**REQUIRED ACTION:** In the data below, find the line that contains "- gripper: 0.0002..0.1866" and the line that contains "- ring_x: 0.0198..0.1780". Copy both, plus every line between them, exactly.
----- COLLECTED DATA -----
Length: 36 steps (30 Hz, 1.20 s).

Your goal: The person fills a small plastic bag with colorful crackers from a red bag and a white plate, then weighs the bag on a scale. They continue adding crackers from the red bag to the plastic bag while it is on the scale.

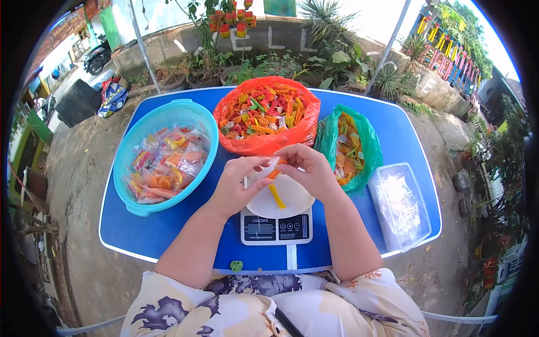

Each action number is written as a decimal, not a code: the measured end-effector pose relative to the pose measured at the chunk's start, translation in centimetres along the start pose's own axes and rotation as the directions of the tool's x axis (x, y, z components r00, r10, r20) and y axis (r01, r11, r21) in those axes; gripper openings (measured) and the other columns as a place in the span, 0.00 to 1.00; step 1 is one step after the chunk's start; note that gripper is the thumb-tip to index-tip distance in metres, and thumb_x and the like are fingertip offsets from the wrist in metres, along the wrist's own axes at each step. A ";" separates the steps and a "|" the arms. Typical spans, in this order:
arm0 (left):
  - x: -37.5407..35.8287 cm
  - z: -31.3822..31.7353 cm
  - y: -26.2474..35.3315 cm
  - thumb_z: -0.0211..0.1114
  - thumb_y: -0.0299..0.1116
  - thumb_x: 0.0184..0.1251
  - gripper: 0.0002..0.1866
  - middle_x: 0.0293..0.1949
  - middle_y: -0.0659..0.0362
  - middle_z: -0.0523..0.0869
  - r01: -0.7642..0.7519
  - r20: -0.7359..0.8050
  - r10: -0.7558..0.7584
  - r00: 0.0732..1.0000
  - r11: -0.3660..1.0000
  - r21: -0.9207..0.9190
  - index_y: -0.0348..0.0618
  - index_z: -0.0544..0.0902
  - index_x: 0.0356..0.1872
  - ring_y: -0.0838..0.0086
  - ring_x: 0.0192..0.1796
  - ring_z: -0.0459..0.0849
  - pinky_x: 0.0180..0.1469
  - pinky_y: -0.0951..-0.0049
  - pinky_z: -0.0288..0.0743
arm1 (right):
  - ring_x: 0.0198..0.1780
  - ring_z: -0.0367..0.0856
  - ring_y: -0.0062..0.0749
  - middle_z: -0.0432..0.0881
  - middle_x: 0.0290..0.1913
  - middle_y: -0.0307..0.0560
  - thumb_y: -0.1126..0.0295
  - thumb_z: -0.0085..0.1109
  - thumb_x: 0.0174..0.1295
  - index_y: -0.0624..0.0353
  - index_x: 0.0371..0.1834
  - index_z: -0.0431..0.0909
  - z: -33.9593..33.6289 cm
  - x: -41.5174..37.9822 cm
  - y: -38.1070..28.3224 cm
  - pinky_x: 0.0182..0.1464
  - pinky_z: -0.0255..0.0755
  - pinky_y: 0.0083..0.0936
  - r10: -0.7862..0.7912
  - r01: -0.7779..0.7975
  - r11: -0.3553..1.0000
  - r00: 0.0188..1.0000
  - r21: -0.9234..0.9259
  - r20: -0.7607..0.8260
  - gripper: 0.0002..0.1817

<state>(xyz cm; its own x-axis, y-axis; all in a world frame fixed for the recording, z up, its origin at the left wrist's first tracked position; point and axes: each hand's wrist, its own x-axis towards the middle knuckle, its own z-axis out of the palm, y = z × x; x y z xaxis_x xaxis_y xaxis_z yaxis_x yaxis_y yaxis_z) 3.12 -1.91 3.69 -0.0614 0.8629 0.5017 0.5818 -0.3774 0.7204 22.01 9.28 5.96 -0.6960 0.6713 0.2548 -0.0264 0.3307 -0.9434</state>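
Above a kitchen scale (276,227) and the white plate (266,205) on it, both of my hands are close together. My left hand (240,181) pinches a small clear plastic bag (268,167). Closed fingers of my right hand (307,170) hold an orange snack piece (276,169) at the bag's mouth; the fingers partly hide it. A yellow snack stick (277,196) lies on the plate under my hands.
A turquoise basket (124,181) of filled packets stands left. Behind my hands is a red bag (247,147) of colourful snacks, with a green bag (372,160) of snacks to its right. A clear box (422,222) holds plastic bags. A green piece (236,265) lies near the table's front edge.
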 end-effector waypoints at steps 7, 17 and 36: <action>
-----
**TASK SOLUTION:**
  - gripper: 0.0002..0.1866
  - middle_x: 0.0293..0.1949
  - middle_y: -0.0659..0.0362
  - middle_z: -0.0523..0.0869
  - r01: -0.7642..0.7519
  - r20: -0.7359..0.8050
  - r10: -0.7558..0.7584
  - r00: 0.0732..1.0000
  - r11: -0.3660..1.0000
  - r21: -0.9207..0.9190
  - index_y: -0.0348..0.0618
  - index_z: -0.0544..0.0902
  - index_x: 0.0356..0.1872
  - ring_y: -0.0838..0.0086
  - ring_x: 0.0192..0.1796
  - ring_z: -0.0459..0.0849
  - pinky_x: 0.0180..0.1469
  - pinky_y: -0.0951..-0.0049
  - pinky_z: -0.0288..0.0743
arm1 (right):
  - ring_x: 0.0198..0.1780

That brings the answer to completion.